Local weights: the relative importance of sub-criteria within each criteria

It has been proved that, if a matrix A satisfies the properties described in section above then each column is proportional to the others and only one real eigenvalue (λ) exists, which is equal to “n”. The eigenvector associated with this eigenvalue is again proportional to each column, and represents the relative importance of each sub-criteria compared to each of the other sub-criteria in the same category. The relative importance (weight) of a sub-criteria i within the category m will be further recalled as LWim or local weight.

In cases where the judgments are not fully consistent, the columns of the matrix are not proportional to one another. Thus, the matrix has more eigenvectors and none are proportional to all the columns. In this case, the main eigenvector, which is the one corresponding to the largest eigenvalue (λmax), is chosen. Its normalized components represent the relative importance of each sub-criteria.

Consistency estimation

If the transitivity property is not respected, an inconsistency will be generated. This inconsistency is estimated by posing some redundant questions. Considering three sub-criteria (i, j, and k) the respondent is asked to perform the pair comparisons ij and jk, and then the redundant comparison ik. The answer to the redundant question is compared with the one deduced from the first two, assuming the transitivity of judgment. The difference between the real answer and the transitive one represents the degree of inconsistency. The global effect of this inconsistency is estimated by measuring the difference between the major eigenvalue λmax and “n”. The error is zero when the framework is completely consistent. Inconsistency is, in the majority of cases, due to loss of interest or distraction. If inconsistency occurs, the responders are required to answer the questionnaire again. Some inconsistency between responses is expected; using a scale of natural numbers will cause some systemic inconsistency because not all the ratios can be represented and because of the limited upper value (e.g. 3*2 gives 6, but the maximum value in the scale is 5). For this reason, an error less than a certain threshold is accepted in accordance with the literature. An error over this threshold should be considered too high for reliable decisions.

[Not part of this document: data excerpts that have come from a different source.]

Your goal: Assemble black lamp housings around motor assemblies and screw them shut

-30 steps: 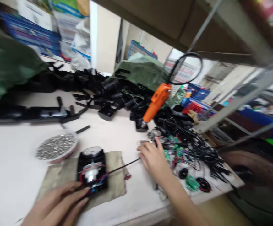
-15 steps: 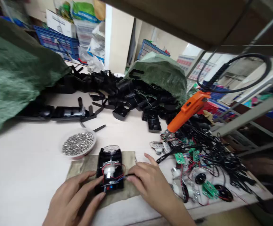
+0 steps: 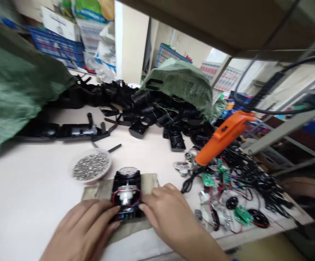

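Note:
A small black housing [image 3: 126,194] with a silver motor and red and blue wires lies on a beige cloth [image 3: 100,194] near the front edge of the table. My left hand [image 3: 83,230] rests on the cloth with its fingertips pressed against the housing's left front corner. From the right, my right hand [image 3: 168,214] comes in with fingers curled, their tips at the housing's right side by the wires. Whether those fingers pinch a wire is hidden.
A shallow dish of small metal screws [image 3: 91,167] stands behind the cloth. An orange electric screwdriver [image 3: 222,136] hangs over a tangle of black wires and green circuit boards [image 3: 228,181] at right. Black plastic parts [image 3: 135,108] and green sacks [image 3: 16,83] fill the back.
My right hand came from the wire pile at right across to the housing. My left hand stayed on the housing. The view swung, and the orange screwdriver now hangs farther right.

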`<move>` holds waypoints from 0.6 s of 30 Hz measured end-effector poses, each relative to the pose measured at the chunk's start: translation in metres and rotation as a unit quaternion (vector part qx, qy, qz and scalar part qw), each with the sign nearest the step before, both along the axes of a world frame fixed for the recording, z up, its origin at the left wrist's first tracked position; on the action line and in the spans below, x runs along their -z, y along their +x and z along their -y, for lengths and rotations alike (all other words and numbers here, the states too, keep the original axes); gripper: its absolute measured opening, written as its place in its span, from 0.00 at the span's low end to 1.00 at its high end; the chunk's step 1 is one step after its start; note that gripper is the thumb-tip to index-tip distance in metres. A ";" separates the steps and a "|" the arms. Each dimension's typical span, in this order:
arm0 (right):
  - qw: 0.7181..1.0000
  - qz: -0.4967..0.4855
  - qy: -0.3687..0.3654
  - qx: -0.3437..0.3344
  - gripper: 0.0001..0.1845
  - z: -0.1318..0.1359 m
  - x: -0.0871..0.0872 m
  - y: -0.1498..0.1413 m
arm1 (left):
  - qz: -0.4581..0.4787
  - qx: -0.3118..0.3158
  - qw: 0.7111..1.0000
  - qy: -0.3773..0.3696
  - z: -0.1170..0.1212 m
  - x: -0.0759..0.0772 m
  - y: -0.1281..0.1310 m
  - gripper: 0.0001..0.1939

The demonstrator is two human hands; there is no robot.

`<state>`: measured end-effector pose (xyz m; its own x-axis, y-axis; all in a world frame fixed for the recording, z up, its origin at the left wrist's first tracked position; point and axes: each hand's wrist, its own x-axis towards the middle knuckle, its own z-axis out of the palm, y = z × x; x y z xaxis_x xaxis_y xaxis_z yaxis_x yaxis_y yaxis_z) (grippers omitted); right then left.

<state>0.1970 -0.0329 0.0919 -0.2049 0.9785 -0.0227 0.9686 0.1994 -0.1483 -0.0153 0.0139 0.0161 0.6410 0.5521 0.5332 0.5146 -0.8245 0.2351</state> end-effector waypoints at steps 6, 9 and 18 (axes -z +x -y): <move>0.990 -0.103 0.097 0.003 0.16 0.022 0.022 0.026 | -0.026 0.012 1.000 0.007 0.005 -0.013 0.005 0.15; 0.985 -0.105 0.139 -0.005 0.11 0.027 0.021 0.028 | -0.005 0.019 1.000 -0.003 0.004 -0.011 0.010 0.13; 0.987 0.051 -0.015 0.149 0.12 -0.014 -0.002 -0.020 | 0.075 0.000 0.996 0.051 0.005 -0.005 0.046 0.22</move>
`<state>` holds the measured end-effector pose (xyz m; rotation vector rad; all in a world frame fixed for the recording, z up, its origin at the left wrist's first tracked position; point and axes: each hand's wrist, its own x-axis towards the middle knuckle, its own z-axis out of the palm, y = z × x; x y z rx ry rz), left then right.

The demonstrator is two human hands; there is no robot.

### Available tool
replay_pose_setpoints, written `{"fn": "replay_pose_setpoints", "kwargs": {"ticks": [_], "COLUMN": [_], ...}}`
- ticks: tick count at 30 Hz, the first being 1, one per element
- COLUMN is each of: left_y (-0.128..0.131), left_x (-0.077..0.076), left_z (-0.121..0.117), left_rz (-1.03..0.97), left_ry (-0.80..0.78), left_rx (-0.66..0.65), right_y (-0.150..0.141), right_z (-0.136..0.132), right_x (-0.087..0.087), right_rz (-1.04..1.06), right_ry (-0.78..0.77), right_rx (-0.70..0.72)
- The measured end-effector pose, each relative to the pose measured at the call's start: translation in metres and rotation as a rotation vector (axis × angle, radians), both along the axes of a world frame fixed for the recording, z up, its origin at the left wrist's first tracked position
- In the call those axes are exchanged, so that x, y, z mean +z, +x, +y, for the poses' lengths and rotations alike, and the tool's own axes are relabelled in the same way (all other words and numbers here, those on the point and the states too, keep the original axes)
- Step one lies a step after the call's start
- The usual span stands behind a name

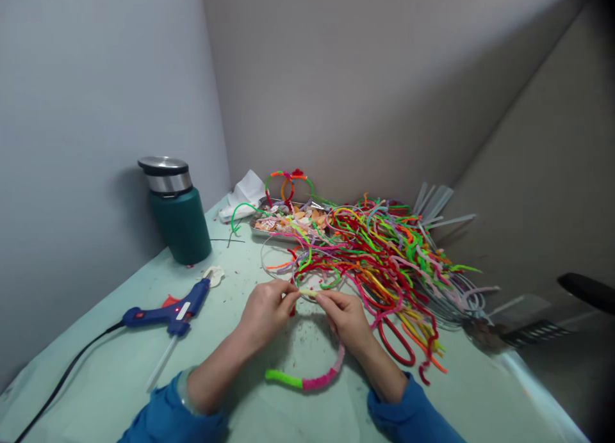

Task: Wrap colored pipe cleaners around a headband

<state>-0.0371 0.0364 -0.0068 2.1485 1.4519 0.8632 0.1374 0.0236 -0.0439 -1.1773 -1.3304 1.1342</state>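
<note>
My left hand and my right hand are close together over the table, fingers pinched. Between them runs a short pale yellow pipe cleaner, one end in each hand. Below my right hand curves a hoop wrapped in fuzzy green, magenta and light pink. Its upper part is hidden by my hands, so I cannot tell how the yellow piece joins it. A bit of dark red shows under my left fingers. To the right, red-handled scissors lie partly under a big heap of coloured pipe cleaners.
At left lies a blue glue gun, its red light on and cord trailing forward. Behind it stands a green bottle. A metal tray of shells, wrapped rings and white paper sit at the back. Clear glue sticks lie beyond the heap.
</note>
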Motion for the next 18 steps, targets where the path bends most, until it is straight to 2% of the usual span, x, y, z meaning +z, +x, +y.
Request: {"fn": "replay_pose_setpoints", "kwargs": {"ticks": [6, 11, 14, 18], "left_y": [-0.0006, -0.0026, -0.0035, -0.0055], "left_x": [0.0005, -0.0031, 0.0000, 0.0054], "left_z": [0.0076, 0.0074, 0.0060, 0.0066], "left_rz": [-0.295, -0.599, -0.681, -0.598], "left_ry": [-0.411, -0.797, -0.860, -0.775], "left_rx": [-0.020, -0.180, -0.231, -0.247], "right_y": [0.0003, 0.0007, 0.0015, 0.0030], "right_z": [0.0002, 0.0009, 0.0002, 0.0000], "right_x": [0.0019, 0.0018, 0.0003, 0.0008], "right_rz": [-0.008, -0.004, -0.007, 0.008], "right_ry": [0.005, 0.001, 0.000, -0.010], "right_rx": [0.014, 0.021, 0.025, 0.013]}}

At each node, the responders’ consistence is estimated measuring the difference of the eigenvalue λmax from “n” (number of elements in the node), normalized to “n”. This is defined as the consistency index (CI), and is zero when the framework is completely consistent (λmax=n). According to literature, the CI is divided by the Random Consistency Index (R.I.), which is a tabled [57] value changing for n from 1 to 9. This ratio is called Consistency Ratio (CR=CI/CR) and a threshold of CR≤ 0.1 is generally considered appropriate, although some authors have proved that it is possible to increase this threshold to 0.2 when the hierarchy is complex and it is not practical for the responders to discuss the questionnaire results.

Critarie importance per responder

By applying the same algorithm to the criteria it is possible to evaluate their relative importance. The relative importance of a category m will be further recalled as criteria importance (weight) or Categorical Weight (CWm).

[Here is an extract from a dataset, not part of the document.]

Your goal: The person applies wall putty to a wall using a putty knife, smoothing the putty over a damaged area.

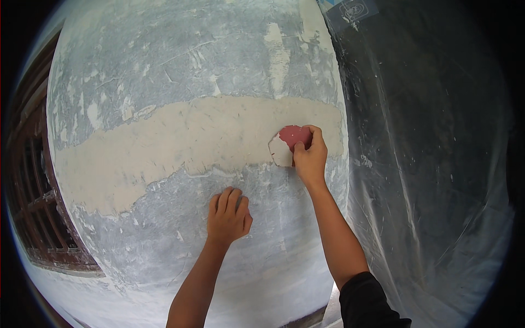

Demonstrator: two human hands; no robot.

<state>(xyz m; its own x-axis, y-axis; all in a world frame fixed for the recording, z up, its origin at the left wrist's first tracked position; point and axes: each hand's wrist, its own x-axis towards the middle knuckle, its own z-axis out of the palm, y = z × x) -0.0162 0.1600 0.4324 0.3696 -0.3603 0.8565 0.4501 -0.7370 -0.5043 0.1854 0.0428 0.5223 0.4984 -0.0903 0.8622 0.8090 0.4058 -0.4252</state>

Global-importance of each sub-criteria per responder

Finally, the relative importance of a sub-criteria i compared to all the others (not only those in the same category) is defined as global-importance (Global-Weight) of the sub-criteria i (GWi). GWs are calculated by multiplying the local (within category) importance of the sub-criteria by the importance of the root element (criteria) into the Hierarchy. For instance the global-weight of the sub-criteria i, which is in the category m, is calculated as the product of the local importance of the sub-criteria (LWik) and the importance of its category m (CWm) (Eq2).

User feedback

Finally, to fully understand the reasons behind the sub-criteria prioritization, the results obtained are discussed with the responders and with other domain experts.